Et comme souvent avec Faulkner, le destin se joue des personnages. La jeune femme débarque le jour même où ce petit patelin loin d'être tranquille est en ébullition suite au meurtre d'une des notables locales. Comme dans la fable de La Fontaine, on va vite crier haro sur le baudet, et en l'occurrence sur un âne doux et plutôt inoffensif, le brave Joe Christmas (déjà rencontré dans Soldier's Pay), un marginal refusant de s'insérer dans les commérages locaux, et qui plus est doté de la pire des tares aux yeux d'un cul-terreux du Mississippi : du sang noir coule dans ses veines...

Light in August est probablement de tous les romans de Faulkner celui qui est le mieux construit, en cela justement qu'il n'a pas du tout l'air de l'être.

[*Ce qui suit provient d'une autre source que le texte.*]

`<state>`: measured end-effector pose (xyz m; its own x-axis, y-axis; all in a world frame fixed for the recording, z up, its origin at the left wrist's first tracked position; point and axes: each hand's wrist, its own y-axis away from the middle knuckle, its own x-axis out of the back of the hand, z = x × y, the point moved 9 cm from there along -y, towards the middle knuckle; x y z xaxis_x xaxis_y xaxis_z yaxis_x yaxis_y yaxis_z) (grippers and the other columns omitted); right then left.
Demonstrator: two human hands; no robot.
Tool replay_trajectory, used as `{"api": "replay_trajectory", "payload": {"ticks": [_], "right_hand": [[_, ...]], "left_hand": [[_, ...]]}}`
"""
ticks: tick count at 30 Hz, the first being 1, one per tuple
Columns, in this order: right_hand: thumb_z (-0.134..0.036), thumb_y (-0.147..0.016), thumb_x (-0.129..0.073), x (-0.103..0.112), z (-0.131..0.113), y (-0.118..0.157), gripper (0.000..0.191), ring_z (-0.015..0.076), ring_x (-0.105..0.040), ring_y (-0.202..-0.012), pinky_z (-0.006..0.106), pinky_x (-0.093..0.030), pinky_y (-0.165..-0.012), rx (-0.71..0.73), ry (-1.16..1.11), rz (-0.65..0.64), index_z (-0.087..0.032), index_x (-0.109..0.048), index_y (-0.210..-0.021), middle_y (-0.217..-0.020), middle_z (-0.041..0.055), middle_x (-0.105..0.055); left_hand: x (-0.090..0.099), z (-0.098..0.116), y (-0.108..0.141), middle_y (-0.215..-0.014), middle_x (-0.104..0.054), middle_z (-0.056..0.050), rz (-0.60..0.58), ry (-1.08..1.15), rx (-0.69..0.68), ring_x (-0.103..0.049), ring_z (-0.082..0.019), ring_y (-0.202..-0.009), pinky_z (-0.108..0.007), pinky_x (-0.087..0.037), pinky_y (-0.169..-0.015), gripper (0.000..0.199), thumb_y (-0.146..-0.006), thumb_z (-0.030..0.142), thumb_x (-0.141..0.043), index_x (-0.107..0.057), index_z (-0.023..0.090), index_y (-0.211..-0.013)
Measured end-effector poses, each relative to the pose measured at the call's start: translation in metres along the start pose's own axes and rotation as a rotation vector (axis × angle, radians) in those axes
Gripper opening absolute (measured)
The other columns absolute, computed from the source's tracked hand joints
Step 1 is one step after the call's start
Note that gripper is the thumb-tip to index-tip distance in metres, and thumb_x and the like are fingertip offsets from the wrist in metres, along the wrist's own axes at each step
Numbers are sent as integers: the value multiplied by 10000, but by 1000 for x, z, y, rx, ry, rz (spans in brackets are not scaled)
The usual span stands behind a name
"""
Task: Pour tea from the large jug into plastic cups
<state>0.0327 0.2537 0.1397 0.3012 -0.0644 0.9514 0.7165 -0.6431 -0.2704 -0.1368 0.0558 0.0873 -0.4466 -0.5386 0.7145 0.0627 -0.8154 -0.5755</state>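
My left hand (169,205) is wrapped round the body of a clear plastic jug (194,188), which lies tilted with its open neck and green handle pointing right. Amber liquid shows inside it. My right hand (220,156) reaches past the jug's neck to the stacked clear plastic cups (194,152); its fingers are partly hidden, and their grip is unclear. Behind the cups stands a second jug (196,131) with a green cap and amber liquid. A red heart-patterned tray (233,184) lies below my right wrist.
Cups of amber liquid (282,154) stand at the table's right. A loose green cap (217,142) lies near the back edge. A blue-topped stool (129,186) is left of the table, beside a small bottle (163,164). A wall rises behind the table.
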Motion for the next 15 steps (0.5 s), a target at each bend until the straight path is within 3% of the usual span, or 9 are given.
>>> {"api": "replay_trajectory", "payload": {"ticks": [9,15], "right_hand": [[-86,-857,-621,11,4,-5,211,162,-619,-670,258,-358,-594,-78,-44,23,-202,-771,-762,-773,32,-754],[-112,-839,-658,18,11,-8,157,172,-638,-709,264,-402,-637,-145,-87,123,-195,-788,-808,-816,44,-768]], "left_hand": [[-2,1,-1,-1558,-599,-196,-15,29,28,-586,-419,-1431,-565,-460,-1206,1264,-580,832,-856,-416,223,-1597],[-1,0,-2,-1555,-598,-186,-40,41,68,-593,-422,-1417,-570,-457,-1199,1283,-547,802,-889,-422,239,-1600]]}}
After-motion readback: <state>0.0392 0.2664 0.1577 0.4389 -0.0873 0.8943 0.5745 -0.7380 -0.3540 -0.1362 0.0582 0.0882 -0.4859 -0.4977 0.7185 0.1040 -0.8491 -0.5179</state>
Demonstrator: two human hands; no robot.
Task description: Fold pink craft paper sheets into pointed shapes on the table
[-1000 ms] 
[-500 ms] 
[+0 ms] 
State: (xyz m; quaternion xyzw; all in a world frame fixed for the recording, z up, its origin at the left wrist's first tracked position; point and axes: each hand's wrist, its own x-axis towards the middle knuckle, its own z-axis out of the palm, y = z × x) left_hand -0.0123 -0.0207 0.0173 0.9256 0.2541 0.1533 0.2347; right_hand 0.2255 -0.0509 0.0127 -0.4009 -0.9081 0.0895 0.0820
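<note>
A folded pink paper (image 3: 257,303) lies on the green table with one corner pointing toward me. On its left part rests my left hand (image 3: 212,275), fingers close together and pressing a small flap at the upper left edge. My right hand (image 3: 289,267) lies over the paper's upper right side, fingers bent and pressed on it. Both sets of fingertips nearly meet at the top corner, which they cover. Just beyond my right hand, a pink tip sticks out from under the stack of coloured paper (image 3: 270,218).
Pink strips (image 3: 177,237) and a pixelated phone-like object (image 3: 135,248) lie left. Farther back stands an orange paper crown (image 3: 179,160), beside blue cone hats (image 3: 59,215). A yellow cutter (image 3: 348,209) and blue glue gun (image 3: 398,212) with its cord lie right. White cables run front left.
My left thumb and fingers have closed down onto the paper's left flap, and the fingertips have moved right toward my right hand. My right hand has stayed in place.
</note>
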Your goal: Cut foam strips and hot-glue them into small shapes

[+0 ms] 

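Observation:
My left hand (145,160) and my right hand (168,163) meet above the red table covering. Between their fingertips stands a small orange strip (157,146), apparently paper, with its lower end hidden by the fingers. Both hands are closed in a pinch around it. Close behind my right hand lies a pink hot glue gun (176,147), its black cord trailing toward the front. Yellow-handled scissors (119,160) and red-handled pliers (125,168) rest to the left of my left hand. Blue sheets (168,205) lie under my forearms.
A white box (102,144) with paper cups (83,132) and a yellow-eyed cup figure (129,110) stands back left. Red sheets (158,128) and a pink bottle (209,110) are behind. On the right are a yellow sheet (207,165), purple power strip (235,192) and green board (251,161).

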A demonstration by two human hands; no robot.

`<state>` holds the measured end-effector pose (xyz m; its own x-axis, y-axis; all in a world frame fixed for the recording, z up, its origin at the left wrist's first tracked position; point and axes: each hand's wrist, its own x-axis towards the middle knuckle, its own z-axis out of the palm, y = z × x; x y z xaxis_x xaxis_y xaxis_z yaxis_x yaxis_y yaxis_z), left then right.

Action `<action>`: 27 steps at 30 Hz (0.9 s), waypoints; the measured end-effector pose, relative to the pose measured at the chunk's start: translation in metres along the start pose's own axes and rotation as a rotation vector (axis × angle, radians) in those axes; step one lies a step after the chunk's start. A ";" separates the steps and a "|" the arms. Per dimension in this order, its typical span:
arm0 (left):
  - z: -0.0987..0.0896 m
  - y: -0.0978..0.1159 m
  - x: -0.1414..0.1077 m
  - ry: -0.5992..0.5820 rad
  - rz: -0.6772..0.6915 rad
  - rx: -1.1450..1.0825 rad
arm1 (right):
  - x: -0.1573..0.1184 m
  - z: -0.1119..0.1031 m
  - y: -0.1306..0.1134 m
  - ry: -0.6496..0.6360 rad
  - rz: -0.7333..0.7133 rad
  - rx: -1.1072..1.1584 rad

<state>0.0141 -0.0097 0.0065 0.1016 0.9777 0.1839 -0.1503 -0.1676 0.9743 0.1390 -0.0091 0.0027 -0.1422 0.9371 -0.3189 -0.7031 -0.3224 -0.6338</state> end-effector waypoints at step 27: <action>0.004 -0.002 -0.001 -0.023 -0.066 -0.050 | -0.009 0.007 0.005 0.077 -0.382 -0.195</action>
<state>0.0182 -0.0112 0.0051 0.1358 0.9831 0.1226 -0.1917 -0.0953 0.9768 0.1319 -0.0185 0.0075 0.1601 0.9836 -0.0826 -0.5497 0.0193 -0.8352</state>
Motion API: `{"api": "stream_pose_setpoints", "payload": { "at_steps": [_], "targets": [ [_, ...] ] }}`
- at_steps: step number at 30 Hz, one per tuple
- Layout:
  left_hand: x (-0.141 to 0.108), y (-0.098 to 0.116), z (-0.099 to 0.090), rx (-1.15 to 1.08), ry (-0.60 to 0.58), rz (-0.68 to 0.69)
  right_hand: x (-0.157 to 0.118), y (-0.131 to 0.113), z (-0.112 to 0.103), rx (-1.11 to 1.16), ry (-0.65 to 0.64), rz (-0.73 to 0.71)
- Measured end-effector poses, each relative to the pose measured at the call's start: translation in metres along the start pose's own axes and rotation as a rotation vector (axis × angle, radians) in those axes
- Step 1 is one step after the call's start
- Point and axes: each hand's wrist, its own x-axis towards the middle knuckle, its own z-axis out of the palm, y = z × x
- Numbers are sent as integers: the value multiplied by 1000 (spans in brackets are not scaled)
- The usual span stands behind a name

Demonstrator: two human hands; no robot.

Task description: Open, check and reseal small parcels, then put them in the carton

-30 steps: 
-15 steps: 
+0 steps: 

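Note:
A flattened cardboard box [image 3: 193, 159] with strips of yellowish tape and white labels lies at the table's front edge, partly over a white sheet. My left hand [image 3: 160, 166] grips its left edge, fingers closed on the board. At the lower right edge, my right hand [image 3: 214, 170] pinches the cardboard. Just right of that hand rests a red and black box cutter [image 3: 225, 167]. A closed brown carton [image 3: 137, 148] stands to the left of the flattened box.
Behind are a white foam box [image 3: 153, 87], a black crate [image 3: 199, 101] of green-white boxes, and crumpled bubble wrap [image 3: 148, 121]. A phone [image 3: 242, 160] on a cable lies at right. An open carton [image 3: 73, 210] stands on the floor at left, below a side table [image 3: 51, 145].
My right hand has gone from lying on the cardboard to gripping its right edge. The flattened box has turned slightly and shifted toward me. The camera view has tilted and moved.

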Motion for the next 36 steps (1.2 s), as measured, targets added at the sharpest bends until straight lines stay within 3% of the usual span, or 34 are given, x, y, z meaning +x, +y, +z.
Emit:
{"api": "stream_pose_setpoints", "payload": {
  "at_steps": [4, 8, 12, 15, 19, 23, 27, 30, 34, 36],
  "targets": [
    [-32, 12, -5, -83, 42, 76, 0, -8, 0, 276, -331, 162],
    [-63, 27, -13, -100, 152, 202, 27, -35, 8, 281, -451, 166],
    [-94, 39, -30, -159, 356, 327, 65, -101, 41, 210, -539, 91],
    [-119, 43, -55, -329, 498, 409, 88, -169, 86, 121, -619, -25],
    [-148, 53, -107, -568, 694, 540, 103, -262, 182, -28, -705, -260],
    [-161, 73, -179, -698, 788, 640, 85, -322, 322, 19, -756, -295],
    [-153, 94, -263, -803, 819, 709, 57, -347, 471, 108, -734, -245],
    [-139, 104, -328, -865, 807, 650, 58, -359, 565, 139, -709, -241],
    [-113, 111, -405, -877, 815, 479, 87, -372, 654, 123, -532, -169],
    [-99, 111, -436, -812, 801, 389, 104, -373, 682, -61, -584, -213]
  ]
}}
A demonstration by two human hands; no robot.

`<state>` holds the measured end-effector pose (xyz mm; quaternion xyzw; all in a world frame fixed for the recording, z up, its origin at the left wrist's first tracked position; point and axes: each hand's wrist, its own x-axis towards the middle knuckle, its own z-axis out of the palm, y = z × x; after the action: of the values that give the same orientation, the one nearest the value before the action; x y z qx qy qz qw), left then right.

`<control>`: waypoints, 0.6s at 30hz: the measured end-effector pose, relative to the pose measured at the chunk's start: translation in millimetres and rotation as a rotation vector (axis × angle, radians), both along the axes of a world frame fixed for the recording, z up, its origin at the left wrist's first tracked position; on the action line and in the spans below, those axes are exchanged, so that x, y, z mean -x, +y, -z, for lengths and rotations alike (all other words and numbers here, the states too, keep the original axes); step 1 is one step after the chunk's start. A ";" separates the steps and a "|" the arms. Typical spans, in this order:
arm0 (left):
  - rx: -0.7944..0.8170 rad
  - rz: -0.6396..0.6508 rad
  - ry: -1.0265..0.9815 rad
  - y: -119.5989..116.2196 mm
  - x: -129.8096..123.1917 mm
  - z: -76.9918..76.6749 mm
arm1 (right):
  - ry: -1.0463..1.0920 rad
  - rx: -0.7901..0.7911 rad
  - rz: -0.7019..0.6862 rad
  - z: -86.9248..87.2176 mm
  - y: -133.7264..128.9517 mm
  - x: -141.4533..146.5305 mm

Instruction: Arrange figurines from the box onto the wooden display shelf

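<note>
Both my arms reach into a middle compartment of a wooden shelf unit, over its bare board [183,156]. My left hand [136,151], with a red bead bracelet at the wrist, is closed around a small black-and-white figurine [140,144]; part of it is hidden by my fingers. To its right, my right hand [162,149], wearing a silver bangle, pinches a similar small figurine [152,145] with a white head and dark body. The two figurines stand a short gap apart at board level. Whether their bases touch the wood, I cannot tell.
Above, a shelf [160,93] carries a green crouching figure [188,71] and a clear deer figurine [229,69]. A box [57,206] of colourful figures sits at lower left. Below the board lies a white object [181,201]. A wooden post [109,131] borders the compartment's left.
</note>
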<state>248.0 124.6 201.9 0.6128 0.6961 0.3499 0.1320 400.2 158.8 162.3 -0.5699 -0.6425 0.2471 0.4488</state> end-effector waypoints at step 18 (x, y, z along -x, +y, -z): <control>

Tout semble partir dans tous les sens, les intrigues se suivent sans se ressembler (et surtout sans se rejoindre), certains chapitres semblent vides et inutiles tandis que d'autres submergent le lecteur d'évènements et d'informations... et bien évidemment, arrivé à la moitié du livre, tout s'emboite miraculeusement. La magie faulknerienne y est plus bluffante que jamais (certains racontent qu'il aurait réécrit ce livre près de quarante fois...).

Pour une fois, Le Grand William ne nous triture pas trop la chronologie (ce qu'on ne peut qu'apprécier) et se contente de quelques flashbacks explicatifs. A la place il se venge sur les arcs narratifs. Si vous avez le vertige, fuyez ce roman : vous n'en reviendrez pas tant il donne l'impression d'être en orbite autour de lui-même, avec ses arcs distordus donnant longtemps l'impression de ne même pas être destinés à se croiser. Surtout, Faulkner brosse ici le portrait de Joe Christmas, assurément son personnage le plus incroyable, inoubliable... le plus drôle, le plus attachant et par conséquent le plus humain. Alors qu'on se fout éperdument de ce qui va arriver aux autres, on est totalement happé par le destin (forcément tragique) de Joe. Il est rare que Faulkner centre un de ces romans sur un caractère précis (ce n'est d'ailleurs pas tout à fait le cas, mais celui-ci irradie tellement qu'il efface totalement les autres), ce qui rend Light in August d'autant plus charmant qu'il va finalement à contre courant de tout ce que l'auteur a fait auparavant. Écrite entre Sanctuary et Pylon, c'est une œuvre charnière entre ces deux "périodes". De plus en plus, on pense à un pendant agricole et américain de La Comédie Humaine. En plus sombre, en plus désespéré... un long fait divers tragiquement banal, tragiquement humain.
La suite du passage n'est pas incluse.